I think a lot of women find David Letterman sexy, and Letterman has somewhat of a lecherous past himself. But do I think he harassed these women by sleeping with them? No. Do I think he abused his power? No. If he did, the act wasn't any more abusive than when he began relationships with his wife Regina Lasko (a former "Late Night" employee when Letterman was the show's host) or longtime girlfriend Merrill Markoe, who served as head writer for "Late Night" and producer for Letterman's failed morning show (though Markoe and Letterman began dating before he hired her).
David Letterman is always going to be David Letterman. Whether or not women work for him, almost all of them will see him as host of the "Late Show." Celebrity is influence, so any relationship with a non-celebrity or a poor person, or a less-popular person could be termed technical "harassment." I'm not dismissing the balance of power. I'm also not excluding the possibility that Dave acted inappropriately. But to state decisively, as one blog did, that Letterman's affairs were an abuse of power, imply omniscience and also betray truth. Yes, office relationships between supervisors and subordinates create disparity and discomfort for those in the workplace, even in the best of circumstances (i.e. consensual affairs) but to say that Letterman was wholly out of bounds suggests that in almost no circumstance could he ever have guilt free sex. His marriage is out of bounds. It seems, according to this logic, the only person Letterman could fuck and get away with it is Jay Leno (in that case, it'd be more payback than anything else).
It reminds me of something cartoonist Cathy Guisewite said.
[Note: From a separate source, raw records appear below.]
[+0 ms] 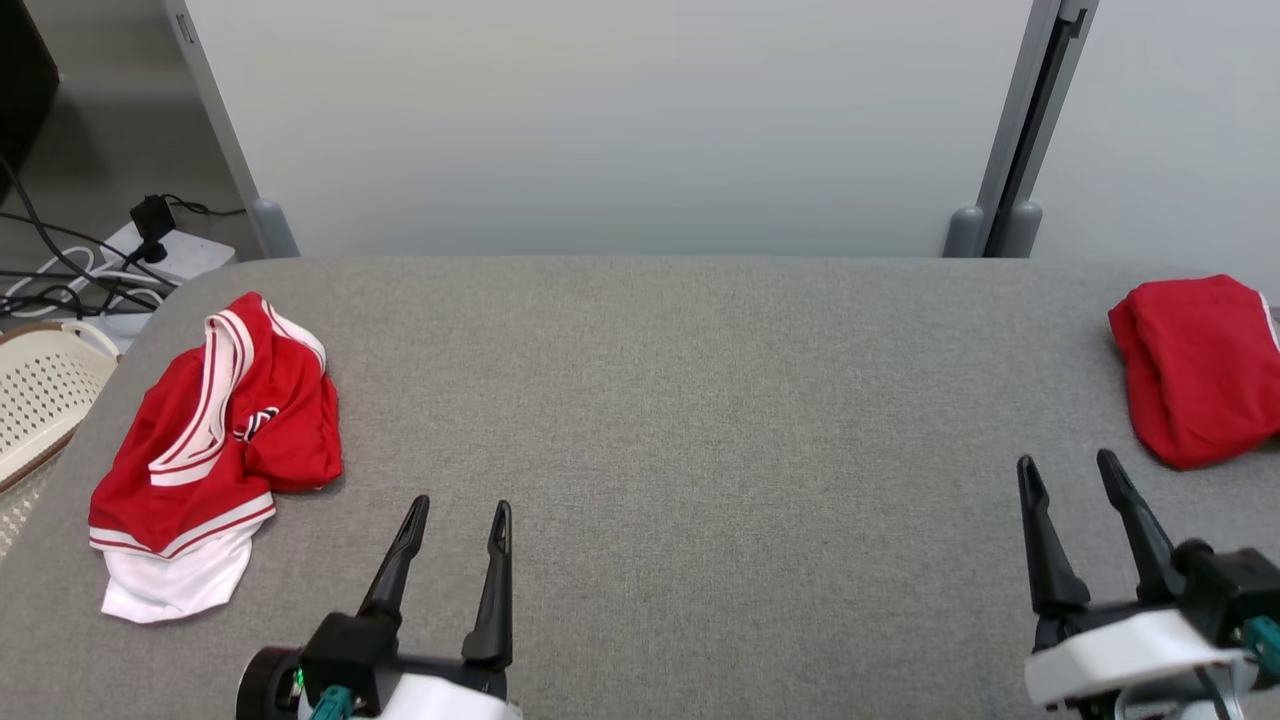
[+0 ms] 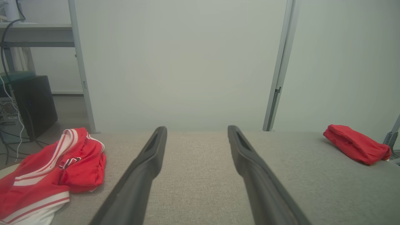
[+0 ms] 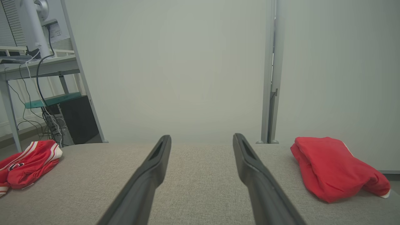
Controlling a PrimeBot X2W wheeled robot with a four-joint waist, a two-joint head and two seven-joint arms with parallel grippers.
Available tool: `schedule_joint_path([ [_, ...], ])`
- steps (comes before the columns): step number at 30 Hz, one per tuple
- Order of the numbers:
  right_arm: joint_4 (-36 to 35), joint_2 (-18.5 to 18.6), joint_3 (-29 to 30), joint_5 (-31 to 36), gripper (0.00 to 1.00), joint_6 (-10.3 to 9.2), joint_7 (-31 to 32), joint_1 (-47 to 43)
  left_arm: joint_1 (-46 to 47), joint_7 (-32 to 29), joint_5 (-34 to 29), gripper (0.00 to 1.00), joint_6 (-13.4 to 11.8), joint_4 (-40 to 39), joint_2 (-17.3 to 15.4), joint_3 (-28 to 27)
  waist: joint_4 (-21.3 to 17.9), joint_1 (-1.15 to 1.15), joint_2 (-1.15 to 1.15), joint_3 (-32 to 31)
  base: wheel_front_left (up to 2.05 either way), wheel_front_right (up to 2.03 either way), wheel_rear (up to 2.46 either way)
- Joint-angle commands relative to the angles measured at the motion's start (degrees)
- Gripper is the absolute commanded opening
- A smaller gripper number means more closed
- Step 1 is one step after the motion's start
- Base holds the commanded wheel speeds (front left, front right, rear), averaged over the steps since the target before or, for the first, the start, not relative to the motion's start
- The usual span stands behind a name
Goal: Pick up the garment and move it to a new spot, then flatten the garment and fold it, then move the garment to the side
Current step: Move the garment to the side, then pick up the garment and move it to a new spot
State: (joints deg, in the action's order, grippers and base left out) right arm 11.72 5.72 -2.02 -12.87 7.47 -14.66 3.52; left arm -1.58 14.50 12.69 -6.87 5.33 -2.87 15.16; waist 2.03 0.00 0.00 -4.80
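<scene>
Garment [image 1: 205,450] at left table [image 1: 650,400] edge, red bundle [image 1: 1195,365] at right, open surface between

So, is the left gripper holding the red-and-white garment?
No, the left gripper is open and empty; the red-and-white garment lies apart to its left.

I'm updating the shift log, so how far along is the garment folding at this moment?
Looks done: a folded red garment lies at the table's right edge. In hand: nothing; the left gripper and right gripper hover open and empty above the table. Left: the crumpled red-and-white garment at the table's left needs picking up, moving, flattening, folding and setting aside.
</scene>
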Motion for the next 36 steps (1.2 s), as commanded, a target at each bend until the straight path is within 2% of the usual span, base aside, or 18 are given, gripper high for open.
schedule_joint_path([
  [1,-2.2,0.2,-1.0,0.8,1.00,0.02,-0.3,0.4,1.1,0.5,-0.4,1.00,0.3,-1.6,-0.2,-2.3,0.0,0.00,0.00,-0.4,0.00,0.00,0.00],
  [9,-4.6,-1.0,-0.3,1.0,1.00,0.02,-0.3,-5.2,-1.7,0.5,-0.2,1.00,0.6,-1.9,0.0,-4.4,-0.8,0.00,0.00,-1.1,0.00,0.00,0.00],
  [36,-3.8,-0.9,-0.8,0.3,1.00,0.02,-0.3,-5.3,-0.9,0.5,0.6,1.00,0.2,-1.2,0.0,-4.0,-1.8,0.00,0.00,-0.5,0.00,0.00,0.00],
])
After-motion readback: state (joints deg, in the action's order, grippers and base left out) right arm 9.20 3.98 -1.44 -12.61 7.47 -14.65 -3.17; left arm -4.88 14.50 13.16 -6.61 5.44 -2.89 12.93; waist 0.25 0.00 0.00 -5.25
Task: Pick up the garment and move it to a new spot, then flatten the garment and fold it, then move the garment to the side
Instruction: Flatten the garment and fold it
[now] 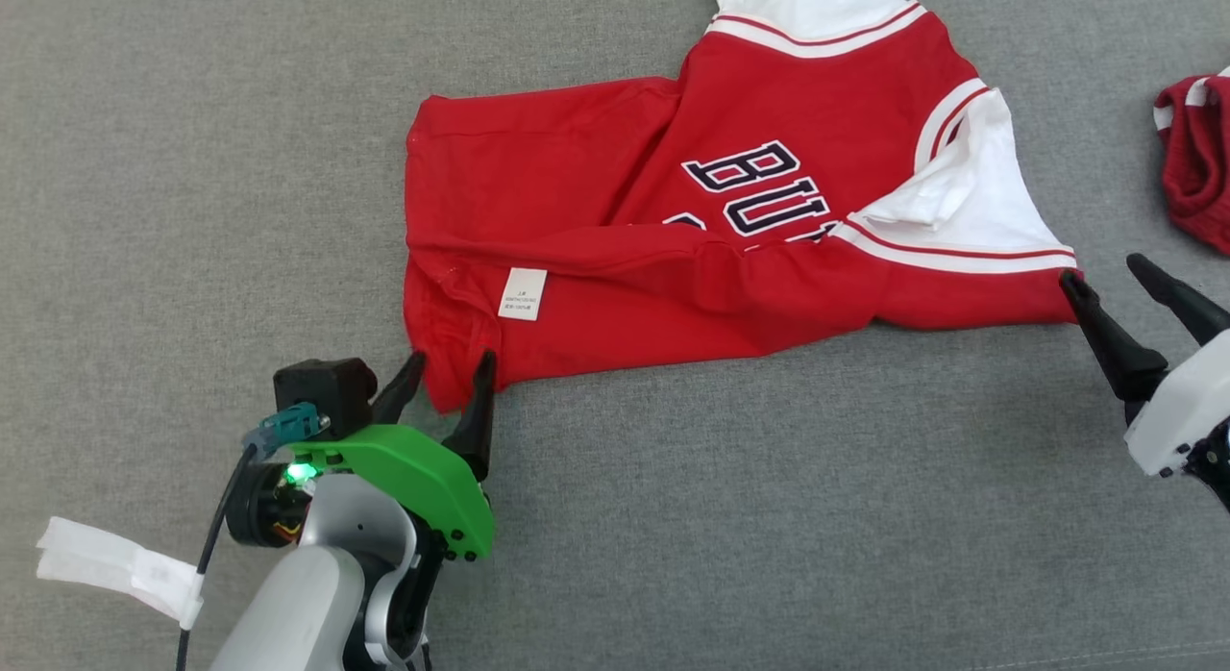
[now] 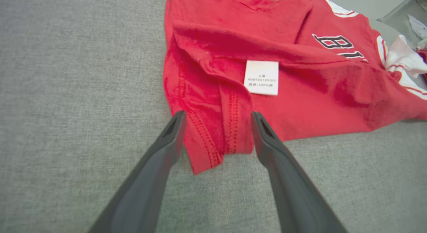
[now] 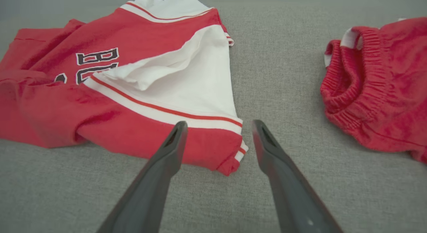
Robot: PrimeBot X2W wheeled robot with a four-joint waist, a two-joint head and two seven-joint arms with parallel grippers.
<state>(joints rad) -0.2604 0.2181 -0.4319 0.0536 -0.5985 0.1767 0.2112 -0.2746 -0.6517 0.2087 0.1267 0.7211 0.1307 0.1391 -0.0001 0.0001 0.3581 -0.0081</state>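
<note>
The garment [image 1: 596, 200] is a red jersey with white sleeves and dark letters, lying crumpled and partly folded over on the grey cloth surface. A white care label [image 1: 522, 294] faces up near its lower left. My left gripper [image 1: 454, 359] is open, its fingers either side of the garment's bottom hem corner [image 2: 206, 149], which lies loose between them. At the garment's red and white striped right corner [image 3: 230, 159], my right gripper [image 1: 1103, 270] is also open. That corner rests on the surface between the right gripper's [image 3: 218, 123] fingers.
A second red piece with an elastic waistband [image 1: 1196, 161] lies at the far right, close to my right gripper [image 3: 377, 92]. A white paper tag [image 1: 106, 560] hangs on the left arm's cable. Grey surface [image 1: 769, 517] lies open in front of the garment.
</note>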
She was a guest on one of the last episodes of "The Tonight Show with Johnny Carson" and told the host he couldn't retire, because he would be dumping his legions of female fans who go to bed with him every night.
Maybe Letterman's transgressions cut closer to a lot of women because they've been harassed in the workplace. Women do have to work harder, we do have to prove we aren't sleeping our ways to the top, and sometimes that means not engaging in consensual relationships with colleagues. And maybe we just don't want to believe Mr. Top Ten List is like every sleazy boss we've had or every witty hornball we've shared cubicle walls with.
I don't know if Letterman's mistresses/girlfriends/employees are victims. Victimhood is largely in the eye of the beholder. But Letterman, let's not forget, is surely a victim. He's undergoing a public vivisection at the hands of an extortionist.
Maybe Dave is just guilty of a stupid human trick: dipping his pen in the company ink. It hardly makes him Clarence Thomas.
-Meryn, who idolizes Merrill Markoe and hopes to one day receive the GE corporate "handshake."